On the go: Senior NHS doctors will cut their working hours unless there is tangible reform to the health service pension scheme, the British Medical Association warned the Chancellor of the Exchequer on Thursday.
In a letter to Phillip Hammond, the BMA said current pension and tax rules are forcing senior NHS consultants to cut their hours, retire early or turn to private practice to avoid large tax charges.
Since 2016, workers with a taxable income over £150,000 have had their annual allowance for that tax year restricted. For every £2 of income they have above £150,000, their annual allowance is reduced by £1. This tapered allowance is not applicable to people with threshold incomes no more than £110,000.
Currently, employees can save up to £40,000 a year and £1.055m in their lifetime before incurring income tax on pensions contributions. But senior doctors and other high earners see their annual allowance cut further, to as low as £10,000.
“Unless action is taken, our only option is to reduce the amount of time we work for the NHS, which will, through no fault of our own, be detrimental to our patients and to the country’s health service,” said Dr Rob Harwood, chair of the BMA consultant committee.
Unless NHS employees opt out of their scheme, working additional shifts could work against them, incurring large tax bills. According to the BMA, the UK’s largest union for doctors, the current rules are creating a “perfect storm” undermining the quality of the NHS.
“Doctors are facing the very real prospect of effectively working for no pay and that is untenable,” Dr Harwood added.
Health department and treasury in discussions
Matt Hancock, secretary of state for health and social care, responded with sympathetic words: “We do need to ensure we retain the brilliant staff we have in the NHS.”

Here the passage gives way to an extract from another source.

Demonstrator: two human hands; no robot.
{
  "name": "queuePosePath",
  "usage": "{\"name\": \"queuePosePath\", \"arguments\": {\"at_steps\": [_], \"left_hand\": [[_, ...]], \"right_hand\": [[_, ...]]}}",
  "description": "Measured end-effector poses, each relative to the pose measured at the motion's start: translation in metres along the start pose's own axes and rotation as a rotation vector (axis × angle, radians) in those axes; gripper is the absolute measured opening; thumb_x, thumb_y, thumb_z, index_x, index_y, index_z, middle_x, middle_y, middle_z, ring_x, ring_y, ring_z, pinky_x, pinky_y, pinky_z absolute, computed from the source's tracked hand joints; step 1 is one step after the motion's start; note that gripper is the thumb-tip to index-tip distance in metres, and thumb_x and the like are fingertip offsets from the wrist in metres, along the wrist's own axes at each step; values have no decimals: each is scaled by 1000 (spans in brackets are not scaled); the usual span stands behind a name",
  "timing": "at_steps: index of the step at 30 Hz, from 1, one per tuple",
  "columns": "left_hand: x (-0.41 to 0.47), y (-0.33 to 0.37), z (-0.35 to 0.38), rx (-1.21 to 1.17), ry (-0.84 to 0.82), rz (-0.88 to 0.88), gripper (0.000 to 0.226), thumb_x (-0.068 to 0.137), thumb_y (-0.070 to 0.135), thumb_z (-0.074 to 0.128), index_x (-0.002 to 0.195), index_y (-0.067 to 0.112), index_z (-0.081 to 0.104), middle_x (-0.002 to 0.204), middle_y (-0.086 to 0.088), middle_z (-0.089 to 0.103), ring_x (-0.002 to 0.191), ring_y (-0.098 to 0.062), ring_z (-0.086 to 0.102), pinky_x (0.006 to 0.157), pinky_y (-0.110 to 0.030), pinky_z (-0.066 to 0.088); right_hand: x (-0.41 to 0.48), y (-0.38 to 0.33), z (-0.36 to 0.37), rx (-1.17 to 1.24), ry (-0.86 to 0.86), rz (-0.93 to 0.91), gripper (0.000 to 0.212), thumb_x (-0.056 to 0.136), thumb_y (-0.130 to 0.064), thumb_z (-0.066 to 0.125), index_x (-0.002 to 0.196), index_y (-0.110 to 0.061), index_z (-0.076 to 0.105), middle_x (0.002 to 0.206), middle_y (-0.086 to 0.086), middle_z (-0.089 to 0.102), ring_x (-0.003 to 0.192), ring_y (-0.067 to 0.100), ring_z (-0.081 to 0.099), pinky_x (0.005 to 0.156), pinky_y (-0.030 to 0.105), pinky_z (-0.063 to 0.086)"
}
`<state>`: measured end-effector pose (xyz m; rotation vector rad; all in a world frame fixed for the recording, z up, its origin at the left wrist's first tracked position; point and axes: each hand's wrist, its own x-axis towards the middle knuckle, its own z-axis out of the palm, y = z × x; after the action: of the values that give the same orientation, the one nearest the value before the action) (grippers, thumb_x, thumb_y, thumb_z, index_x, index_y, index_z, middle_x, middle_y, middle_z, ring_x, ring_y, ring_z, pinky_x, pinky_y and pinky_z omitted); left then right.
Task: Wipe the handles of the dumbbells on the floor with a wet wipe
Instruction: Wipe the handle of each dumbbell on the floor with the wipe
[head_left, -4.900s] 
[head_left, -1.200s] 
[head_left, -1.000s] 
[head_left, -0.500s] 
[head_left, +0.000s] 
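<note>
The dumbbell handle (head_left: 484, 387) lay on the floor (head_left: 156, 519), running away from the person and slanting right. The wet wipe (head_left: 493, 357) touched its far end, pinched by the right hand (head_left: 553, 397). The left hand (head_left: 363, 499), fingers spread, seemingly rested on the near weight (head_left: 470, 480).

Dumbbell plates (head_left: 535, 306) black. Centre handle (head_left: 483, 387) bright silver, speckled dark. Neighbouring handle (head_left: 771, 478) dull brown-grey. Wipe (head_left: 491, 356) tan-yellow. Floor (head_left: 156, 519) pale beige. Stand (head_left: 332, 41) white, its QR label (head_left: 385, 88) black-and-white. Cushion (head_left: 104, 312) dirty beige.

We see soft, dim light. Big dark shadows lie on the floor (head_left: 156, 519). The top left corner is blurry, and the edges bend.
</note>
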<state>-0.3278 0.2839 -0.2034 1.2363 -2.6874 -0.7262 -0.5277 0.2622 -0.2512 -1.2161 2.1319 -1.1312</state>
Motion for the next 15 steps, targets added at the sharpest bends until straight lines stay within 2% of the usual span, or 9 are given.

“I accept the analysis behind this critique. This is an unintended consequence of a different tax change made a couple of years ago and it is something I am talking to the Treasury about,” he said in a BBC interview on Thursday.
But Phillip Hammond did not respond to the BMA’s request for a meeting, despite BMA members sending over 1,600 letters to MPs calling for NHS pensions reform.
Industry insiders expressed solidarity with the BMA’s letter. Ian Browne, pensions expert at Quilter, said: “For those that are maximising their allowances, they can be penalised with harsh tax penalties and may end up in a worse financial position as a result. That is a perverse disincentive to save for the future.”
“When a complex area of savings taxation is impacting on vital front line services, something has gone badly wrong,” Mr Browne added.
This story has been updated for clarification.